What the task requires:
Give the lines below again exactly, starting with the line that holds "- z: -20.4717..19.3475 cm" and going on through the line that holds "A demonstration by".
(Source material begins)
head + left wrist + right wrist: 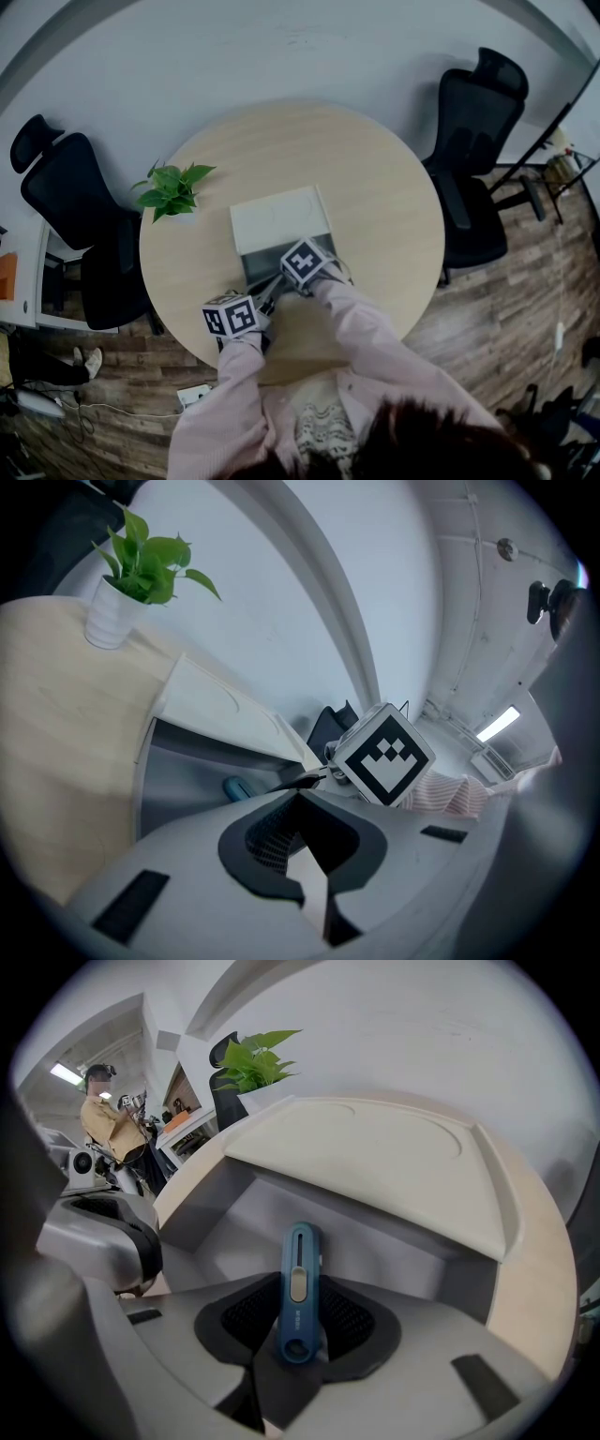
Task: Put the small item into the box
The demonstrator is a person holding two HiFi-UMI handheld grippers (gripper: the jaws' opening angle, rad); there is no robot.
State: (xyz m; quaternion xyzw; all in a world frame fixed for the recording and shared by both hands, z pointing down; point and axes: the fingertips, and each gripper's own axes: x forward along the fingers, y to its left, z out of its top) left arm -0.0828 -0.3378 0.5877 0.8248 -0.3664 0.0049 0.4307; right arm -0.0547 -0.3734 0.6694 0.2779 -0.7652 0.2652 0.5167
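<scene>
A round, pale wood table (384,197) fills the middle of the head view, with 2 black chairs (473,159) at its far sides. A box (281,220) sits at the table's centre. Its white lid lies folded back on the far side and its grey inside is open toward the person. A small plant (172,187) in a white pot stands left of the box, well apart from it.

The person's 2 sleeves reach in from the near edge. The right gripper (300,1330) points steeply down into the open box, inside its near wall. The left gripper (302,855) is just beside it at the box's near left edge and lies closer to level. Its jaws stand a little apart with nothing between them.

The blue item (298,1279) is a slim bar with a pale slider. It stands lengthwise between the right gripper's jaws, with the pads closed against the sides of its lower end. Its other end juts past the fingertips, down over the box's grey floor. In the left gripper view the item (234,787) shows inside the box, below the rim. Whether its tip touches the floor cannot be told.
</scene>
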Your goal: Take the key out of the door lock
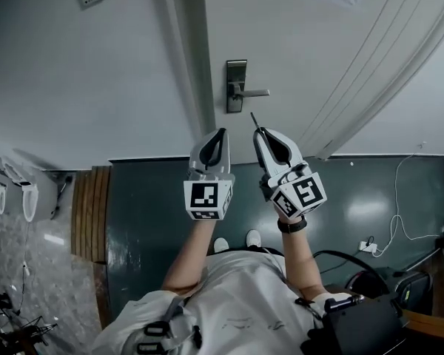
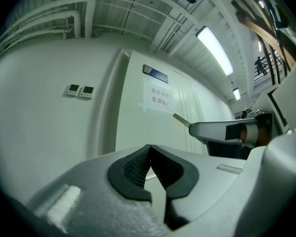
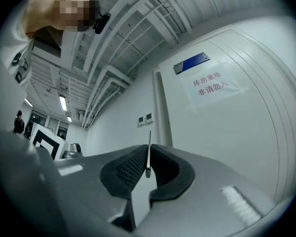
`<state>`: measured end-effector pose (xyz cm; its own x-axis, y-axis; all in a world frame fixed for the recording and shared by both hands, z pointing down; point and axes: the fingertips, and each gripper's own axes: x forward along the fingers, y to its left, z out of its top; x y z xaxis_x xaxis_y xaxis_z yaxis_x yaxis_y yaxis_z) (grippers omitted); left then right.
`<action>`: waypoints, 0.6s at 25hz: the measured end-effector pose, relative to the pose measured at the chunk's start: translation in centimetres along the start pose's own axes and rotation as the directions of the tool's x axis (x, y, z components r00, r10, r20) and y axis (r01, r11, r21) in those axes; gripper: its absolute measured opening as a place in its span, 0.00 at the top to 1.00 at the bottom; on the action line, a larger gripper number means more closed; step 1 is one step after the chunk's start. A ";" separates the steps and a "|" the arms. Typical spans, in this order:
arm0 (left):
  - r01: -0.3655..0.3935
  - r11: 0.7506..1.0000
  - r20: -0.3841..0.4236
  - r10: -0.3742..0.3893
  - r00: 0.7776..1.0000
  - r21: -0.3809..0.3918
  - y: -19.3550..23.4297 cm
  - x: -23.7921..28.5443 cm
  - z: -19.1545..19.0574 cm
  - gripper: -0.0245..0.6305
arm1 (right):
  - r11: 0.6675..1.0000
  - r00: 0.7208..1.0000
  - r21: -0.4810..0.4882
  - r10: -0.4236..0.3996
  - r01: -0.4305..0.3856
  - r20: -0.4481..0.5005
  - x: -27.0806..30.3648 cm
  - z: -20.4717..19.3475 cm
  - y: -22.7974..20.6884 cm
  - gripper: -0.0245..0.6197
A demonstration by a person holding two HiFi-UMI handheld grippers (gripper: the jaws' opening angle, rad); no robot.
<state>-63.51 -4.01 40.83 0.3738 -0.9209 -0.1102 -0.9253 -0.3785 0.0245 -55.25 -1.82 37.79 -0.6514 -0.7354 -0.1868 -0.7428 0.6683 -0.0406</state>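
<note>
While the key point(image 1: 255, 121) sits pinched between the pads of the right gripper point(image 1: 260, 132), it is clear of the door lock point(image 1: 236, 86), hanging in the air below the lock's lever handle point(image 1: 254, 92) and touching neither. In the head view its thin blade runs on from the gripper's tips along the line of the jaws, its free end aimed up the frame and a little left, toward the white door point(image 1: 303, 43). In the right gripper view the key point(image 3: 148, 154) is seen edge-on, a narrow upright strip clamped between the two ribbed pads, with its tip rising past them toward the wall beside the door. From the left gripper view the blade point(image 2: 180, 119) juts up and left out of the right gripper's tip, in front of the paper notice point(image 2: 157, 98) on the door. The left gripper point(image 1: 221, 133) is held just beside the right one, pointing the same way, its jaws pressed together with nothing between them.
</note>
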 end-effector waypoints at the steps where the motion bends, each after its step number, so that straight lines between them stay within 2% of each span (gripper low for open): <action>1: 0.004 1.000 0.004 -0.004 1.000 -0.002 -0.2 0.1 0.3 0.96 | 1.000 1.000 -0.008 0.007 -0.007 -0.001 0.0 0.2 -0.1 0.92; 7: -0.007 1.000 -0.031 0.008 1.000 0.011 -1.2 0.9 -0.6 0.96 | 0.999 1.000 0.052 0.011 -0.011 0.002 -0.6 -0.5 -1.9 0.92; 15: -0.014 1.000 -0.021 0.014 1.000 0.012 -3.7 2.3 -0.2 0.96 | 0.998 1.000 0.068 -0.007 0.007 0.003 -1.6 0.0 -5.2 0.92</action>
<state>-59.23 -4.79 40.72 0.3620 -0.9279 -0.0892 -0.9311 -0.3646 0.0141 -50.34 -4.14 38.29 -0.6458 -0.7396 -0.1895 -0.7350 0.6694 -0.1083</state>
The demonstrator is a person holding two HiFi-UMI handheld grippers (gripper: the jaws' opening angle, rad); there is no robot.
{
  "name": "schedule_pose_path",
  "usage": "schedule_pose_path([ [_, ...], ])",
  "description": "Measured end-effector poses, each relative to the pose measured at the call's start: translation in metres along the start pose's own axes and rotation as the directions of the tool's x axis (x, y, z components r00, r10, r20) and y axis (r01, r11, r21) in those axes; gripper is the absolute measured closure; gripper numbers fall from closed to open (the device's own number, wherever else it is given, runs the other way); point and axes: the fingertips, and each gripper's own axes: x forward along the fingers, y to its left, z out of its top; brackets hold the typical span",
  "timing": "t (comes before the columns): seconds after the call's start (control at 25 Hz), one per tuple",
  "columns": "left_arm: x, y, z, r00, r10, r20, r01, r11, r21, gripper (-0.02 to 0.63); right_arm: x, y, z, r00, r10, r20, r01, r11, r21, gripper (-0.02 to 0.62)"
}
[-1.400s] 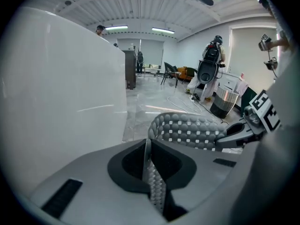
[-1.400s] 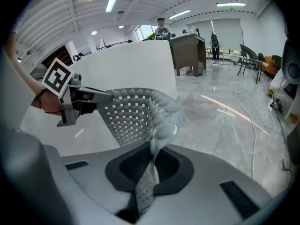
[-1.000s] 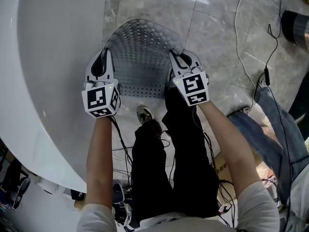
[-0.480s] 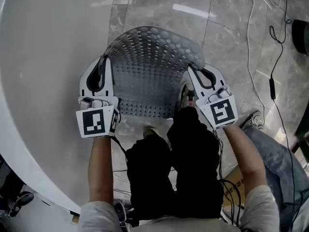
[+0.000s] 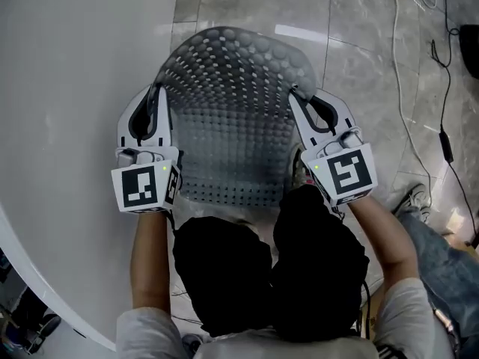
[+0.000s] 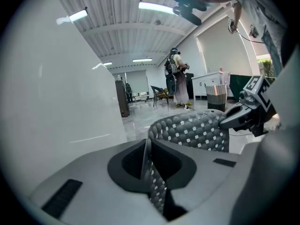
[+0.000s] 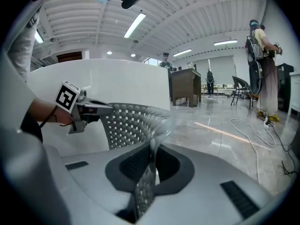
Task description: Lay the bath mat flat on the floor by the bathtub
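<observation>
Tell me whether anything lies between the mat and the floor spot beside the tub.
Mostly clear: the bath mat, clamped by the left gripper and right gripper, hangs over the floor beside the bathtub. Only the person's shoe shows at its near right corner; cables lie off to the right.

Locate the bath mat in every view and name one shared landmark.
Head view: bath mat upper centre.
Left gripper view: bath mat low centre in the jaws, arching right.
Right gripper view: bath mat centre in the jaws, arching left.
Shared landmark: white bathtub, at left.
</observation>
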Motion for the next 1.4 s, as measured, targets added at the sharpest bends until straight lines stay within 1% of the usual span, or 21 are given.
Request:
schedule_pose_path([
  [0.08, 0.007, 0.004, -0.008, 1.0, -0.006, 0.005, 0.006, 0.999, -0.038, 0.58, 0.007, -0.003, -0.006, 1.0, -0.018, 0.014, 0.018, 1.0, 0.017, 0.571],
  [0.12, 0.011, 0.003, -0.01, 1.0, -0.011, 0.005, 0.012, 0.999, -0.04, 0.58, 0.009, -0.004, -0.009, 0.999, -0.027, 0.019, 0.027, 0.999, 0.022, 0.571],
  [0.24, 0.02, -0.001, -0.013, 0.999, -0.039, -0.002, 0.039, 0.999, -0.018, 0.58, 0.014, -0.005, -0.013, 0.999, -0.044, 0.027, 0.043, 0.998, 0.039, 0.571],
  [0.32, 0.028, 0.002, -0.021, 0.999, -0.049, -0.015, 0.049, 0.998, -0.033, 0.58, 0.021, -0.006, -0.017, 0.998, -0.047, 0.03, 0.045, 0.998, 0.05, 0.571],
  [0.44, 0.04, 0.006, -0.034, 0.999, -0.038, -0.018, 0.037, 0.998, -0.046, 0.579, 0.03, -0.011, -0.029, 0.998, -0.06, 0.018, 0.059, 0.997, 0.047, 0.571],
  [0.6, 0.056, 0.003, -0.044, 0.999, -0.041, 0.002, 0.041, 0.999, -0.023, 0.58, 0.041, -0.02, -0.037, 0.997, -0.076, -0.003, 0.076, 0.996, 0.039, 0.571],
  [0.76, 0.07, 0.004, -0.05, 0.999, -0.043, -0.002, 0.043, 0.999, -0.016, 0.579, 0.051, -0.028, -0.041, 0.997, -0.081, -0.008, 0.081, 0.996, 0.025, 0.571],
  [0.92, 0.087, 0.004, -0.056, 0.999, -0.048, -0.021, 0.048, 0.999, -0.011, 0.58, 0.063, -0.041, -0.048, 0.996, -0.088, -0.018, 0.088, 0.996, 0.013, 0.571],
  [1.08, 0.099, 0.005, -0.066, 0.998, -0.048, -0.045, 0.045, 0.998, -0.054, 0.578, 0.077, -0.054, -0.055, 0.994, -0.1, -0.037, 0.1, 0.995, 0.009, 0.571],
  [1.2, 0.109, 0.004, -0.072, 0.997, -0.045, -0.063, 0.041, 0.997, -0.06, 0.579, 0.086, -0.062, -0.06, 0.993, -0.105, -0.052, 0.105, 0.994, -0.003, 0.571],
  [1.4, 0.129, 0.0, -0.08, 0.993, -0.071, -0.099, 0.065, 0.996, -0.064, 0.578, 0.1, -0.07, -0.072, 0.991, -0.108, -0.078, 0.105, 0.994, -0.04, 0.571],
])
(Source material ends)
Answer section:
  - z: -20.4717..19.3475 cm
  - y: -22.7974..20.6884 cm
  - gripper: -0.0245..0.6197
A demonstration by a person holding two HiFi-UMI handheld grippers (gripper: the jaws' opening angle, rad); no robot.

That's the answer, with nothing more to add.